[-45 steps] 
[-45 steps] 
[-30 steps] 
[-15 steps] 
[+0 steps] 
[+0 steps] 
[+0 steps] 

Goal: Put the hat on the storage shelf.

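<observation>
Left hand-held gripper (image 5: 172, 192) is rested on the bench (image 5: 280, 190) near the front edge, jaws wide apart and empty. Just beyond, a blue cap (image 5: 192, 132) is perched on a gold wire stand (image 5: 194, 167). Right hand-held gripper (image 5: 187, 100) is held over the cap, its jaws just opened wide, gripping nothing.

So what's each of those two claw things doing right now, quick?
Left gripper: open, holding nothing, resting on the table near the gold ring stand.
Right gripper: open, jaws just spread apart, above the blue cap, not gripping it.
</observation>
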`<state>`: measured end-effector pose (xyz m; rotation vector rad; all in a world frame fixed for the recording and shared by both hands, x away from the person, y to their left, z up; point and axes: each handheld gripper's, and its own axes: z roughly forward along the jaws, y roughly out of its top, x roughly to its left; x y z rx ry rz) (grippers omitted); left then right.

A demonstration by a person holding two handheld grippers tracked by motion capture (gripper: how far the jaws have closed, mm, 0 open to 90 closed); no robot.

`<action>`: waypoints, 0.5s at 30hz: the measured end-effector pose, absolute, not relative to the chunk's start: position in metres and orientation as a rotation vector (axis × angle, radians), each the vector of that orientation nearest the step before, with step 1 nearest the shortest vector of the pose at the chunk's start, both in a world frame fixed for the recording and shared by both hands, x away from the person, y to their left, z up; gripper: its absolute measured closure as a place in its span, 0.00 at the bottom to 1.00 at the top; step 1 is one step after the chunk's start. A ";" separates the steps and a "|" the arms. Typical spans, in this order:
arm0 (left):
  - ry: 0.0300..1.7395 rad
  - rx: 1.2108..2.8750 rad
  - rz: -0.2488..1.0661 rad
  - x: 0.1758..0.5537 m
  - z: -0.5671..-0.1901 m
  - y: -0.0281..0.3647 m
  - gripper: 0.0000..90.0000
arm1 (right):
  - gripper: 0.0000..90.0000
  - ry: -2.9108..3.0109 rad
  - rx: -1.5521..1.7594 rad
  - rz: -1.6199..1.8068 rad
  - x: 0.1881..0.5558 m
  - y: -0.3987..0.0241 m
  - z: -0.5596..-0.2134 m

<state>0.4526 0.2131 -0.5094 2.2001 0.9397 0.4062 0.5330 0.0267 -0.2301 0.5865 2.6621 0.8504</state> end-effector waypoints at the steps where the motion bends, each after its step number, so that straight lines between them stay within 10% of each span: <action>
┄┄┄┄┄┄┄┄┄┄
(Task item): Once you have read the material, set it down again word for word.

(Response for this exercise):
[-45 steps] 
[-45 steps] 
[-30 steps] 
[-15 steps] 
[+0 steps] 
[+0 steps] 
[+0 steps] 

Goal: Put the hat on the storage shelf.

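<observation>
Left hand-held gripper (image 5: 172, 192) is rested on the bench (image 5: 280, 190) near the front edge, jaws wide apart and empty. Just beyond, a blue cap (image 5: 192, 132) is perched on a gold wire stand (image 5: 194, 167). Right hand-held gripper (image 5: 187, 100) is held over the cap, its jaws just opened wide, gripping nothing.

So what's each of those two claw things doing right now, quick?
Left gripper: open, holding nothing, resting on the table near the gold ring stand.
Right gripper: open, jaws just spread apart, above the blue cap, not gripping it.
</observation>
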`<state>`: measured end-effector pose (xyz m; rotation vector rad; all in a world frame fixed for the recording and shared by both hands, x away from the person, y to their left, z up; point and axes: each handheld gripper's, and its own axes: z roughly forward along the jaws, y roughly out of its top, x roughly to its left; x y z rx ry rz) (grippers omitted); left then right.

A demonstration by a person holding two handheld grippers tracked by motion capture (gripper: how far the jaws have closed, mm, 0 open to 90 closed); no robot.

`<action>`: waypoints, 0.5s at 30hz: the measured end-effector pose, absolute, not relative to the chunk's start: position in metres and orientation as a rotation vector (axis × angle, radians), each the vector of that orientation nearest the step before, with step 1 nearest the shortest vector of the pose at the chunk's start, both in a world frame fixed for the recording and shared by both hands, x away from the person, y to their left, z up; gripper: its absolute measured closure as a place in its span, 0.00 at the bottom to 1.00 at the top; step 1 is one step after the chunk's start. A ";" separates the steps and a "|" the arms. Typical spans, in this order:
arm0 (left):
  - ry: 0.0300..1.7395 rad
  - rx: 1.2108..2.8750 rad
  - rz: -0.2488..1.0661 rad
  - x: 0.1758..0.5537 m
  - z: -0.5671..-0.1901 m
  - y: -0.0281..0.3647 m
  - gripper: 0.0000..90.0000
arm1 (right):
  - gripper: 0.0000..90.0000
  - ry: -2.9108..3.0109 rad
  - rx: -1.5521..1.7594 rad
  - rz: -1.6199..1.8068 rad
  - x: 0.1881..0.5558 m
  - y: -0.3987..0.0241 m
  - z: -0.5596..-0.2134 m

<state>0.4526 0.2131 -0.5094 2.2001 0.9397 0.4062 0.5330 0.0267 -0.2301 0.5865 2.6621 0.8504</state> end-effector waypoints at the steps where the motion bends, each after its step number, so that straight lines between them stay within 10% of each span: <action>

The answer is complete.